Yeah, home gun bluing and naval gelly is cheap and easy to do. You can buy this stuff in most hardware stores. I think they work by causing a chemical reaction on the surface much like a patina from acids as mentioned above.

I did it to some inexpensive user knives and it keep it rust free for about a decade with no maintenance. So it will work. Looked really ugly and uneven though. Splotchy. Since your knife has already been scorched by battery acid, I doubt that it should be a point of interest.
 
Blow the dust out of your knife with compressed air. If you need it really clean, clean your knife in hot soapy water. Rinse well. Dry well. Use paper to clean the small spaces (e.g. around pivot) to get at all the water.

Honing oil is a good rust inhibitor, and if you sharpen often, it gets applied through sharpening.

Flitz metal polish will take off surface dirt and light rust quite well. High grit sand paper or emory paper will take out scratches.

Rennisance Wax is a good protectant that works on leather, wood, bone and steel. It is highly recommended by many knifemakers. You can get it in most good woodworking stores. Brass will tarnish even though waxed with Ren. Wax, so it's not as great as some believe.

The guy at the North American Edge Weapons Museum in Intercourse PA protects all his knives and swords with a liberal coating of Butcher brand bowling alley wax. He's got thousands of knives and they are in great shape. His brass is shiny.

Personally, I think wax wears a little quicker than oil for using knives.

I hate the Tuf Glide and Sentry products for rust inhibition. I think they smell. The Sentry cloth did not work for me as a rust inhibitor, oil worked better, and Sentry cloth leaves a hazy film on the blade.

However, Tuf Glide is a good waxy lubricant. Milltec is a good oil, you can get a free sample bottle from their website that will last for hundreds of knives. Triflow is also great and used to be recommended by Benchmade (they recommend Milltec now). Triflow will not only lube but clean out your knife.

My pet peeve are knife manufacturers, that won't recommend a lubricant, like Spyderco, but unlike Buck (white lightening) or Benchmade (milltec).
 
Also be very careful to distinguish between (and use appropriately) lubricants, cleaners, waxes, and rust preventors.

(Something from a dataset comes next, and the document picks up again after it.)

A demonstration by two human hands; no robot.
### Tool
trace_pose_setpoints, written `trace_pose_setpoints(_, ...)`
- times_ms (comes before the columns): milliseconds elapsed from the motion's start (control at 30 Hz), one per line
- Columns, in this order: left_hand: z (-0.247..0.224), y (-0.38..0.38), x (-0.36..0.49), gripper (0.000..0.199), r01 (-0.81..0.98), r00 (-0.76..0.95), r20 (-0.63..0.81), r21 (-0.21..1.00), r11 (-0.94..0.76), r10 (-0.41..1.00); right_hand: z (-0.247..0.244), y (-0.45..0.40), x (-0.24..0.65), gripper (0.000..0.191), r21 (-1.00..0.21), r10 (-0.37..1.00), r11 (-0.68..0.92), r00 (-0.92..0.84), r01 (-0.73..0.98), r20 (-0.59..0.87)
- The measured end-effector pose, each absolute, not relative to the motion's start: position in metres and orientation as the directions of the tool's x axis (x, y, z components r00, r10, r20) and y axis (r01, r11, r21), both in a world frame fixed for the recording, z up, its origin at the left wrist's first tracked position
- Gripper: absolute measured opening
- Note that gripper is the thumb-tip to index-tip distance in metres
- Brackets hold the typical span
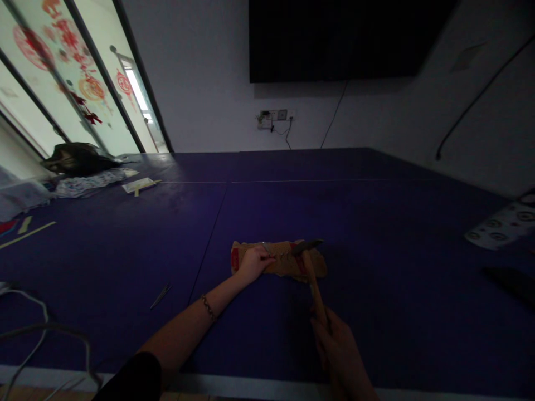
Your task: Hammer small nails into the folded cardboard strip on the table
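Observation:
A flat piece of brown cardboard [279,267] with red patches lies on the purple table, a row of small dark marks or pins along its middle. My left hand [252,264] rests on its left part, thumb and fingers pinched together over that row; whatever is between them is too small to make out. In my right hand [336,340] is a hammer [316,289], gripped low on its wooden handle. The dark hammer head lies over the cardboard's right part, beside the row. Left of my forearm, a pair of thin metal tweezers [160,296] lies on the table.
The purple table [376,211] reaches back to the wall. White cables [44,312] loop at the near left. A black bag [79,159] and a white packet [139,185] lie at the far left. A patterned white object [501,225] and a dark flat object [510,284] are at the right.

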State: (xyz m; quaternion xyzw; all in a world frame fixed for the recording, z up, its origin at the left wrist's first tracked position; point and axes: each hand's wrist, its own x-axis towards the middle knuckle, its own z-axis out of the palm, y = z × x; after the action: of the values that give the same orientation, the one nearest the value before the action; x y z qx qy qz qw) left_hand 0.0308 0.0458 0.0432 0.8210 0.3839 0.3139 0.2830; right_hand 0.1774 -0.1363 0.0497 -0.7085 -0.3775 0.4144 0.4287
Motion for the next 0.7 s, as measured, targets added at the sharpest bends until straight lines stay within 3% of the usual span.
trace_pose_setpoints(700,0.0431,0.0470,0.0250,0.010,0.476,0.532,0.294,0.672,-0.567,0.794,0.0470,-0.1393,0.1778,0.038,-0.909,0.893,-0.358,0.363,0.213,-0.266)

For example, militec-1 is a good lubricant, but does not clean at all and definitely doesn't protect against rust.

I'd say for 99% of people and knives you will be just fine with Breakfree CLP or Eezox.

SeeThis Thread Here for the picture showing how well Eezox works. :eek:

Note: Breakfree and Eezox are both CLP's; Clean, Lube, Protect, which means that you can use them for all three purposes on blades and guns.